## ASSIGNED TASK
Which lines in the data below contain the word "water"? Pull each of them out.

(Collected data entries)
==*==
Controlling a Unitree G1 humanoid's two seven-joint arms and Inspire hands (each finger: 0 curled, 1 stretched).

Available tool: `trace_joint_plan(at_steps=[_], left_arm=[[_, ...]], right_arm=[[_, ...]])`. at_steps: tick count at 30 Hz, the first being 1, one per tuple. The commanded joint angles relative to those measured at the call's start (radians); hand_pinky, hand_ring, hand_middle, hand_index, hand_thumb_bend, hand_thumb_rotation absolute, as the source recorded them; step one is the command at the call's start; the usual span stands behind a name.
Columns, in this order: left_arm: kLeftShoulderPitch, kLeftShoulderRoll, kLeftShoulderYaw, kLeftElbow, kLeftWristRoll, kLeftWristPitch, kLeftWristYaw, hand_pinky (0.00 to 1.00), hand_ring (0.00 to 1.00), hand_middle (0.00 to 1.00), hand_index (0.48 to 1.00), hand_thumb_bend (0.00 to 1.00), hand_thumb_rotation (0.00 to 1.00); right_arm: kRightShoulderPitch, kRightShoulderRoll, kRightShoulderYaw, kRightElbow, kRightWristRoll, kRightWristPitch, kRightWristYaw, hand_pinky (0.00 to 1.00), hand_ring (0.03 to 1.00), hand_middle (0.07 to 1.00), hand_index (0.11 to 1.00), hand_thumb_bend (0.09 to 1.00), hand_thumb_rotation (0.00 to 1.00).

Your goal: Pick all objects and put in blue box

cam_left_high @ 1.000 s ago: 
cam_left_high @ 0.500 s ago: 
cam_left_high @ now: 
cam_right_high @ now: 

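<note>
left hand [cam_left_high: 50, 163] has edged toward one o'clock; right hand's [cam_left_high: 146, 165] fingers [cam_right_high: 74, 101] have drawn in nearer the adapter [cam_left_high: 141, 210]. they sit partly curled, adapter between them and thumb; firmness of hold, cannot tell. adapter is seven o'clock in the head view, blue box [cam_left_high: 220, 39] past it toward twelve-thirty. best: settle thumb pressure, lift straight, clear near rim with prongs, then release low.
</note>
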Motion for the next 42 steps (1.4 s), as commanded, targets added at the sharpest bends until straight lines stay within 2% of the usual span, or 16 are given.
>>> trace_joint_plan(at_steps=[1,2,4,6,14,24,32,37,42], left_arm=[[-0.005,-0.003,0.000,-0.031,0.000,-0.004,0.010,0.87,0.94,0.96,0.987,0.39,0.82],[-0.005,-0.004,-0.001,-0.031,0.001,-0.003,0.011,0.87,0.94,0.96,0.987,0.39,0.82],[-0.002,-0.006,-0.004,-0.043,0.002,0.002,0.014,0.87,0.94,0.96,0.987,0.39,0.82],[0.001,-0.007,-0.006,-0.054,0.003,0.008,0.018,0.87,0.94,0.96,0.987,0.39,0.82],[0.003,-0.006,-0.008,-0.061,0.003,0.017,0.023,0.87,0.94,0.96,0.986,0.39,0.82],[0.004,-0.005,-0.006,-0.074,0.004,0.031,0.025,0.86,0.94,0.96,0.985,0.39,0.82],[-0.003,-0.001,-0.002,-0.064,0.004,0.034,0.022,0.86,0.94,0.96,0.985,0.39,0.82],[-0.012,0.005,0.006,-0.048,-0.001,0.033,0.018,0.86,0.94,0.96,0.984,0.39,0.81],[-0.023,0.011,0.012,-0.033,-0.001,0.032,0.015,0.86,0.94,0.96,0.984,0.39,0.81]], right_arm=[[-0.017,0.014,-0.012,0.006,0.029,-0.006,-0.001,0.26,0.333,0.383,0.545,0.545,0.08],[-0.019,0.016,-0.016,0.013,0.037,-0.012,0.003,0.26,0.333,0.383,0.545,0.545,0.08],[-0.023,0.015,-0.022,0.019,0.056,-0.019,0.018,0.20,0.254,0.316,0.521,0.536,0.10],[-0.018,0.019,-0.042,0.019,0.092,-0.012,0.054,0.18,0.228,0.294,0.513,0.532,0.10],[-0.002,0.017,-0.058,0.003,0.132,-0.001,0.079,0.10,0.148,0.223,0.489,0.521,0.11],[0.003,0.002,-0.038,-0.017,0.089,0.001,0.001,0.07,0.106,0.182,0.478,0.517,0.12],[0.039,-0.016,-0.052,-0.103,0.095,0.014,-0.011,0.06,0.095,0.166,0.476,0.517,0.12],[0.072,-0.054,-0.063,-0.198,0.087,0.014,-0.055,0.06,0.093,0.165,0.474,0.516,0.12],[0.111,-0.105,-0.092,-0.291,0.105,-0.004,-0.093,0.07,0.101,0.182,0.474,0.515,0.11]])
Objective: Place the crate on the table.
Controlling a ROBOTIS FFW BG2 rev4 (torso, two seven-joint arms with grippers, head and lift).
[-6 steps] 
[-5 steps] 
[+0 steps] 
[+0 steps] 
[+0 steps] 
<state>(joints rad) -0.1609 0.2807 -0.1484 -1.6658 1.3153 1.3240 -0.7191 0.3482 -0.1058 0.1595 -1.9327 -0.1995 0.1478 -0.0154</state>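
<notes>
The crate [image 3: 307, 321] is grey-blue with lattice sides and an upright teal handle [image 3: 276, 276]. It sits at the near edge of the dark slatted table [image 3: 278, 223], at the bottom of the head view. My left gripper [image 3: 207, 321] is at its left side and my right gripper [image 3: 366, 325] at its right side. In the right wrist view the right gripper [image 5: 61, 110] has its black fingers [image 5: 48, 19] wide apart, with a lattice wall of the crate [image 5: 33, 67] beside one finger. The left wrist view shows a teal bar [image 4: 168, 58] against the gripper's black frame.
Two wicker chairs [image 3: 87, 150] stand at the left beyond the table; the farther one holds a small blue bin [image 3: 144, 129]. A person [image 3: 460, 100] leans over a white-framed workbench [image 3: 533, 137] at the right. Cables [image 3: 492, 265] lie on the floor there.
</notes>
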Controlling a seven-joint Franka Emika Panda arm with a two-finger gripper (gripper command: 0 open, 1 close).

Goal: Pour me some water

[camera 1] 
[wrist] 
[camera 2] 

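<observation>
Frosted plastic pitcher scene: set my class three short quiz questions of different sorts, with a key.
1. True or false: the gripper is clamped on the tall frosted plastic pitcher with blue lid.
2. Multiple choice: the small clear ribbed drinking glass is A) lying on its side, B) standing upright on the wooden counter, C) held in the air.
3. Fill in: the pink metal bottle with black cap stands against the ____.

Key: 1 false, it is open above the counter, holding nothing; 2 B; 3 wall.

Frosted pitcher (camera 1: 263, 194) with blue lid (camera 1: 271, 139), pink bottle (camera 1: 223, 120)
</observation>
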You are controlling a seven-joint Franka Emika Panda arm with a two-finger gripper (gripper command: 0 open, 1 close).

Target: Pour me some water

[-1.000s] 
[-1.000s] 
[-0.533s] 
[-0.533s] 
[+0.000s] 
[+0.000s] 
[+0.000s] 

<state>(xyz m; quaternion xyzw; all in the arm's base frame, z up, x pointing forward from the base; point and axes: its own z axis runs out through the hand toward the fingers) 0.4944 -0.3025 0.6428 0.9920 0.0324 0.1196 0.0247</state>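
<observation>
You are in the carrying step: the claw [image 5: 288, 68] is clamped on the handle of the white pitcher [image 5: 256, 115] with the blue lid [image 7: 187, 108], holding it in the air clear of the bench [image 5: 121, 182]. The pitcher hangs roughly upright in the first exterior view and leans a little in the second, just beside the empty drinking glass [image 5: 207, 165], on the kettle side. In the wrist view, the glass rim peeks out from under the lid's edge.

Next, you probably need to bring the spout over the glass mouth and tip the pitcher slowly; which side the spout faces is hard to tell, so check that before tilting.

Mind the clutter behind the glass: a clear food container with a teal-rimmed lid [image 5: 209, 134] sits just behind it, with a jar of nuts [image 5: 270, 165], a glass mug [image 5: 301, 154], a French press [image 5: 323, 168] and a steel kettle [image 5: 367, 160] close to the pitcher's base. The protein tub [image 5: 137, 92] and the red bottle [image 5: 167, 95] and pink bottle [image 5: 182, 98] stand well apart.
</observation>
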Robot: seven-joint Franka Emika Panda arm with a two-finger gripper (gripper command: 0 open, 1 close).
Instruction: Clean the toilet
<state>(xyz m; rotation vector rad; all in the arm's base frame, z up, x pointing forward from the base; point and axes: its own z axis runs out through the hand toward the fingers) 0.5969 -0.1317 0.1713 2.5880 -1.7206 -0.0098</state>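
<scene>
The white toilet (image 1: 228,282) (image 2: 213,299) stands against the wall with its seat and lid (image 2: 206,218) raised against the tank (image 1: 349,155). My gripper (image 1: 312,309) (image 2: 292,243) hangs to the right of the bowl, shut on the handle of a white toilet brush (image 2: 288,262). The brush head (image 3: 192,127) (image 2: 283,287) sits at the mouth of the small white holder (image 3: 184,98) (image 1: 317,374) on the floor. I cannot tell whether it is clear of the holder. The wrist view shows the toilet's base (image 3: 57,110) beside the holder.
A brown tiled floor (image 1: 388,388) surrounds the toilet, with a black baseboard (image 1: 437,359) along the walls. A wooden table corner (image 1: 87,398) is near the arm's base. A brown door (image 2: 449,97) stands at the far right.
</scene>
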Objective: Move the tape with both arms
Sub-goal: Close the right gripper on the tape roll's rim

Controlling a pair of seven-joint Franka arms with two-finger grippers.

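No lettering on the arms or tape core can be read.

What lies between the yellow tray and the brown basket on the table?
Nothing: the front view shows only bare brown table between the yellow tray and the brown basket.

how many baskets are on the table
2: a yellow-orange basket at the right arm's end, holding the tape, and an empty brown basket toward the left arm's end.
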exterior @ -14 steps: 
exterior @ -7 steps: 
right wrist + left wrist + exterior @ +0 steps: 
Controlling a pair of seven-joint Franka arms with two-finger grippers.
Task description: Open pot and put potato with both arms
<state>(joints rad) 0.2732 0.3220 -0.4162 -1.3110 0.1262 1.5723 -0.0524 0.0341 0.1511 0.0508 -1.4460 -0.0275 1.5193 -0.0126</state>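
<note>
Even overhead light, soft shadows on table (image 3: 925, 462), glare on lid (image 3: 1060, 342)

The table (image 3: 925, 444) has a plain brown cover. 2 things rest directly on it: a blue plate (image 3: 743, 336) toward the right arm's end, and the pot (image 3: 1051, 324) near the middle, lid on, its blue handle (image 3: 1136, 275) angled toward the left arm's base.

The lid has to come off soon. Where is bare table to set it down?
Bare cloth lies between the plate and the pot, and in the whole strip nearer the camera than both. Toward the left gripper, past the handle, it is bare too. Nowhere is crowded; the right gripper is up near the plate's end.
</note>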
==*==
## EXERCISE ANSWER
Goal: Pour me some water
Target: Pour me some water

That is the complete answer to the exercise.